Grande domanda
Perché i vulcani eruttano?
I vulcani eruttano perché la roccia fusa e rovente chiamata magma, insieme ai gas disciolti al suo interno, accumula pressione nel sottosuolo finché non si apre una via d'uscita attraverso un punto debole della crosta terrestre. Una volta liberati, il magma che risale e i gas che si espandono rapidamente scagliano spesso in aria cenere, rocce e lava.
Magma sotto pressione
In profondità sotto la crosta terrestre, temperatura e pressione sono abbastanza alte da fondere la roccia solida in un liquido denso e vischioso chiamato magma. Il magma è di solito un po' meno denso della roccia solida che lo circonda, perciò tende a risalire lentamente attraverso fessure e punti deboli della crosta, un po' come una bolla d'olio che sale nell'acqua. Mentre il magma risale, i gas disciolti intrappolati al suo interno, soprattutto vapore acqueo e anidride carbonica, cominciano a uscire dal liquido e a formare bollicine, esattamente come le bollicine che compaiono quando apri una bibita frizzante e la pressione all'interno cala di colpo. Più gas si accumula e cerca di sfuggire, più l'eruzione sarà probabilmente violenta.
I vulcani nascono dove le placche si incontrano
Il guscio esterno della Terra è spezzato in enormi pezzi chiamati placche tettoniche, che nel corso di milioni di anni si muovono lentamente, si scontrano e si allontanano. La maggior parte dei vulcani si forma lungo i bordi di queste placche: dove due placche si spingono l'una contro l'altra, una può essere sospinta sotto l'altra e fondere in magma che più tardi risale ed erutta, mentre dove due placche si allontanano il magma può risalire e riempire direttamente lo spazio che si allarga. Un numero più piccolo di vulcani, detti vulcani di punto caldo, si forma invece in mezzo a una placca, sopra una zona insolitamente calda nelle profondità della Terra che fonde la roccia dritto attraverso la crosta soprastante: è così che sono nate le isole Hawaii, lontanissime da qualsiasi confine tra placche.
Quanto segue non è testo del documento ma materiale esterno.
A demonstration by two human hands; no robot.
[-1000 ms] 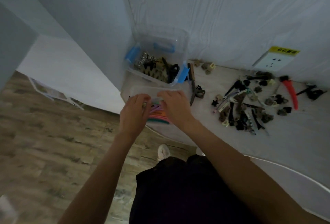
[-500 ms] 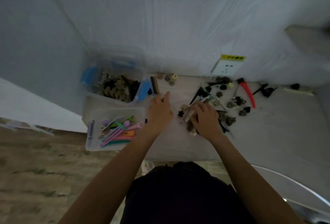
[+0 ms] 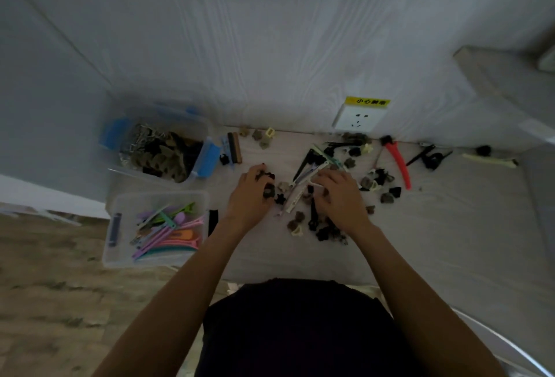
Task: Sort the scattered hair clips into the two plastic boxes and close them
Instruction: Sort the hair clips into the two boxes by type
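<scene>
Two clear plastic boxes stand open at the table's left end. The near box (image 3: 120, 256) holds several long pastel clips. Behind it, the far box (image 3: 201, 127) with blue latches holds small dark and brown claw clips. Scattered hair clips (image 3: 327, 232) lie in a pile on the middle of the table. My left hand (image 3: 249, 196) is at the pile's left edge, its fingers curled round small dark claw clips (image 3: 269, 191). My right hand (image 3: 341, 199) rests on the pile with curled fingers that pinch a small clip; which one is hidden.
A long red clip (image 3: 401, 168), black clips (image 3: 432, 157) and a cream clip (image 3: 489, 161) lie to the right. A brown bar clip (image 3: 235, 151) lies beside the far box. A wall socket (image 3: 359, 116) sits at the back. Both boxes are close to the table's left edge.
Both hands left the near box and moved right to the pile. The left hand, flat on the table half a second ago, now curls round small dark clips.
</scene>
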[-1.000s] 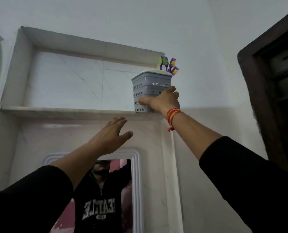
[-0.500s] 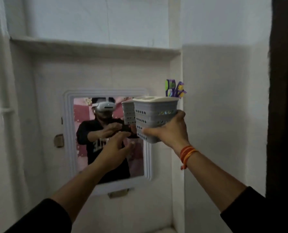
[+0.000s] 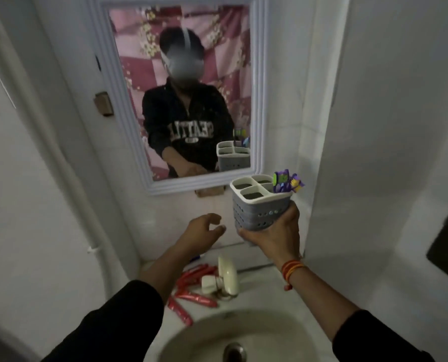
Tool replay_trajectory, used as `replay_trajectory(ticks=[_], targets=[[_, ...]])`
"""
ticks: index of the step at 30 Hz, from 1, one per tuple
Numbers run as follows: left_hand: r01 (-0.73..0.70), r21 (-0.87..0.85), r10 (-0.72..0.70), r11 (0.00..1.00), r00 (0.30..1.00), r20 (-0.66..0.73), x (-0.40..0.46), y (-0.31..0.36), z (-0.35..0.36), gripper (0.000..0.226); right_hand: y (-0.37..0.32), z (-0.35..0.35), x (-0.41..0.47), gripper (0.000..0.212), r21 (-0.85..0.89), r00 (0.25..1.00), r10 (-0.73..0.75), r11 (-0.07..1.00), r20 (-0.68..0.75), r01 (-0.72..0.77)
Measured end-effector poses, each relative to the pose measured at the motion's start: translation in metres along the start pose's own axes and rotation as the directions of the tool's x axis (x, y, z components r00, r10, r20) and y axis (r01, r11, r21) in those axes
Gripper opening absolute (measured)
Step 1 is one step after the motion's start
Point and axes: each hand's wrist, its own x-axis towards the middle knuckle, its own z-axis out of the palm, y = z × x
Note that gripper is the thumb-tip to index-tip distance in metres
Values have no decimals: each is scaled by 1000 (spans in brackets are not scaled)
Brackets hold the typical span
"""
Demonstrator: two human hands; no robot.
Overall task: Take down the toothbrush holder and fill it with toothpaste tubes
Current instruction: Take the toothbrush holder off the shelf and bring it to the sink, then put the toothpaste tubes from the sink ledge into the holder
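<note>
White-walled bathroom, grey toothbrush holder (image 3: 259, 205) gripped upright from below in right hand (image 3: 275, 235) above counter (image 3: 259, 291) back edge, purple toothbrushes (image 3: 287, 182) in one compartment, left hand (image 3: 204, 231) empty with fingers loosely spread, red toothpaste tubes (image 3: 191, 291) on counter's left side by tap (image 3: 227, 276), sink (image 3: 217, 335) below

A single wide-angle camera is sitting on the person's head, looking forward and down over both forearms, taking in the sink (image 3: 243, 333) close below and facing the wall mirror (image 3: 181, 100), which is reflecting the wearer back.
</note>
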Motion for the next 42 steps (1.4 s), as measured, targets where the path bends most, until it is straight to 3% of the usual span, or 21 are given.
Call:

Colate tranquille o esplosioni violente
Non tutti i vulcani eruttano allo stesso modo, e la differenza dipende soprattutto da quanto è denso e ricco di gas il magma. Il magma fluido e povero di gas, comune in posti come le Hawaii, tende a uscire in modo abbastanza tranquillo come fiumi di lava che spesso si possono osservare in sicurezza da lontano. Il magma denso e appiccicoso, carico di gas disciolto, più comune intorno all'Oceano Pacifico nella zona soprannominata Anello di Fuoco, trattiene quel gas finché la pressione non diventa altissima e poi lo libera in eruzioni improvvise ed esplosive che possono scagliare cenere e rocce in alto nel cielo, a volte influenzando il tempo atmosferico e il traffico aereo ben oltre il vulcano stesso.
Provalo tu
Chiedi a un adulto di aiutarti a scuotere delicatamente una bottiglia di bibita frizzante, poi allenta lentamente il tappo e guarda le bollicine schizzare fuori sotto pressione. Quel gas che sfugge è una versione piccola e sicura di ciò che, nel sottosuolo, spinge un'eruzione vulcanica.
Le domande dei bambini
Che cosa provoca l'eruzione di un vulcano?
Un vulcano erutta quando il magma rovente e i gas disciolti al suo interno accumulano nel sottosuolo pressione sufficiente per aprirsi una via d'uscita attraverso un punto debole della crosta terrestre. È spesso il gas intrappolato che si espande in fretta a rendere esplosiva un'eruzione.
Perché la maggior parte dei vulcani si trova lungo certe linee sulla carta geografica?
La maggior parte dei vulcani si forma lungo i bordi delle placche tettoniche, gli enormi pezzi che compongono il guscio esterno della Terra, perché è lì che il magma raggiunge più facilmente la superficie. Ecco perché tanti vulcani si concentrano intorno all'Anello di Fuoco del Pacifico.
Perché alcune eruzioni vulcaniche sono più tranquille di altre?
Alcune eruzioni sono più tranquille perché il loro magma è fluido e contiene poco gas intrappolato, quindi scorre fuori in modo costante invece di accumulare pressione. Il magma denso e ricco di gas trattiene invece la pressione finché non si libera all'improvviso, causando eruzioni esplosive.